Task goal: Everything from the line containing "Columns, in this" through the line containing "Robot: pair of" in the listing below should be copied exactly, and nothing more.

───── Input material ─────

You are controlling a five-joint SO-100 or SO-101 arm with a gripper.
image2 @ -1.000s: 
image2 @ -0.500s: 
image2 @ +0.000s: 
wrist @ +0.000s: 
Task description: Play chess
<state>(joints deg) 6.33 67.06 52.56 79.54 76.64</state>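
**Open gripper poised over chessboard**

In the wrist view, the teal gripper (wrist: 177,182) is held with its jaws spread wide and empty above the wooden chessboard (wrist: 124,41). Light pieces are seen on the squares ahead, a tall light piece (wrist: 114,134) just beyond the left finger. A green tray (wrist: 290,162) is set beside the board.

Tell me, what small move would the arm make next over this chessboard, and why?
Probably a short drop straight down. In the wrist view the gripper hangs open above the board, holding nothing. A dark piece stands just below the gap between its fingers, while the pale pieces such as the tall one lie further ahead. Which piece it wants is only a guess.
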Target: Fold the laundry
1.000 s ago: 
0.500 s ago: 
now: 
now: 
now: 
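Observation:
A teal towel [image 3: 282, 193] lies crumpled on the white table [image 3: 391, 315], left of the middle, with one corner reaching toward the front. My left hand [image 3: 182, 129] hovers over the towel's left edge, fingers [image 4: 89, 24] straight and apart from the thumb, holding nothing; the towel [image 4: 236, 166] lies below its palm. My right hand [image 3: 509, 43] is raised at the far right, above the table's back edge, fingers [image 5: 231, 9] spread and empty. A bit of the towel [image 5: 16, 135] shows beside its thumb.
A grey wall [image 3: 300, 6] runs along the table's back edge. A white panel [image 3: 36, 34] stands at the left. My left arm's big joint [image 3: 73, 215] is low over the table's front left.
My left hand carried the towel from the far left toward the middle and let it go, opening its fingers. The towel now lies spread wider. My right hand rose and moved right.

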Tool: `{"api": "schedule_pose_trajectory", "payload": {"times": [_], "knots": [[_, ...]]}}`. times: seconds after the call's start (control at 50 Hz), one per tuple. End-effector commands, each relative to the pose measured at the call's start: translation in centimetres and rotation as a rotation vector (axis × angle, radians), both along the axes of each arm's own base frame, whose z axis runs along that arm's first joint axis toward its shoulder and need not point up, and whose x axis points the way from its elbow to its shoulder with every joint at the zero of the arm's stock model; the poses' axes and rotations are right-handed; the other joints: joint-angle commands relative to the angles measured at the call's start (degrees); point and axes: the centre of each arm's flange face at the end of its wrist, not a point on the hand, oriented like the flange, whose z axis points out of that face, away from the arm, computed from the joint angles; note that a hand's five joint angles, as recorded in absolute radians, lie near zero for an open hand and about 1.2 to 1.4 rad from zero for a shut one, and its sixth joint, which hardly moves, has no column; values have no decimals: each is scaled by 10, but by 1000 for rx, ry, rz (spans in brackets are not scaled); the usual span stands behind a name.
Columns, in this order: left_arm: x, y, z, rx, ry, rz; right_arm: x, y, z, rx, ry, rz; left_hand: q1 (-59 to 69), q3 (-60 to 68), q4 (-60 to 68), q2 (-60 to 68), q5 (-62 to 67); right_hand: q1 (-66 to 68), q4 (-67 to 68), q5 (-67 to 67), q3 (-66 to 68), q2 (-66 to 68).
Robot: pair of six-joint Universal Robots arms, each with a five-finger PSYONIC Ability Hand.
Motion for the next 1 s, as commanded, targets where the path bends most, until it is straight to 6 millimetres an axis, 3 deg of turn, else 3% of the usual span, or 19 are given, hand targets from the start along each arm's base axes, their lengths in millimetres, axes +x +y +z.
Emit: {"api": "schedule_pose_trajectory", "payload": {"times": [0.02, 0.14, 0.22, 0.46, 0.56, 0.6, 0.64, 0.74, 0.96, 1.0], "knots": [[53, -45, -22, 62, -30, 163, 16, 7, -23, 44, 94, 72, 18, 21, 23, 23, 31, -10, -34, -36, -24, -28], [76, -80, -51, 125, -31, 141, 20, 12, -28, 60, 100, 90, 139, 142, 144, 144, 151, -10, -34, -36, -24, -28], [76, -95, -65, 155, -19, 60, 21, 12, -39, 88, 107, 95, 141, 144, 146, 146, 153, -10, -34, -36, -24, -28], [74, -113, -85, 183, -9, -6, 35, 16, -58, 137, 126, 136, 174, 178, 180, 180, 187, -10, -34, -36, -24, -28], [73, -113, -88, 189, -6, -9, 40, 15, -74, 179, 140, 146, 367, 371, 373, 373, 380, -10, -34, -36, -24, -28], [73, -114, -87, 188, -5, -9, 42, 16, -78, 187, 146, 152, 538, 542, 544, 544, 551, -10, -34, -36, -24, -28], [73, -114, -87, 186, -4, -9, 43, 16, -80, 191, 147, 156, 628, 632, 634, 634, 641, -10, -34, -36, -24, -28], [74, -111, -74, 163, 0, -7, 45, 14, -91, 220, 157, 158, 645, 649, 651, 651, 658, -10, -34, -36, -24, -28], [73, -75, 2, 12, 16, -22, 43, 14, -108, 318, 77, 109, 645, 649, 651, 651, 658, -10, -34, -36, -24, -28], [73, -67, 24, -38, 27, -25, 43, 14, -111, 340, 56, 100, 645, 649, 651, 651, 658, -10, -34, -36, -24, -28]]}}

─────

Result for this exercise:
Columns, in this order: left_arm: x, y, z, rx, ry, rz; right_arm: x, y, z, rx, ry, rz; left_hand: q1 (-59 to 69), q3 (-60 to 68), q4 (-60 to 68), q2 (-60 to 68), q5 (-62 to 67); right_hand: q1 (-66 to 68), q4 (-67 to 68), q5 (-67 to 67), q3 (-66 to 68), q2 (-66 to 68).
Robot: pair of six-joint Universal Robots arms, each with a five-finger PSYONIC Ability Hand.

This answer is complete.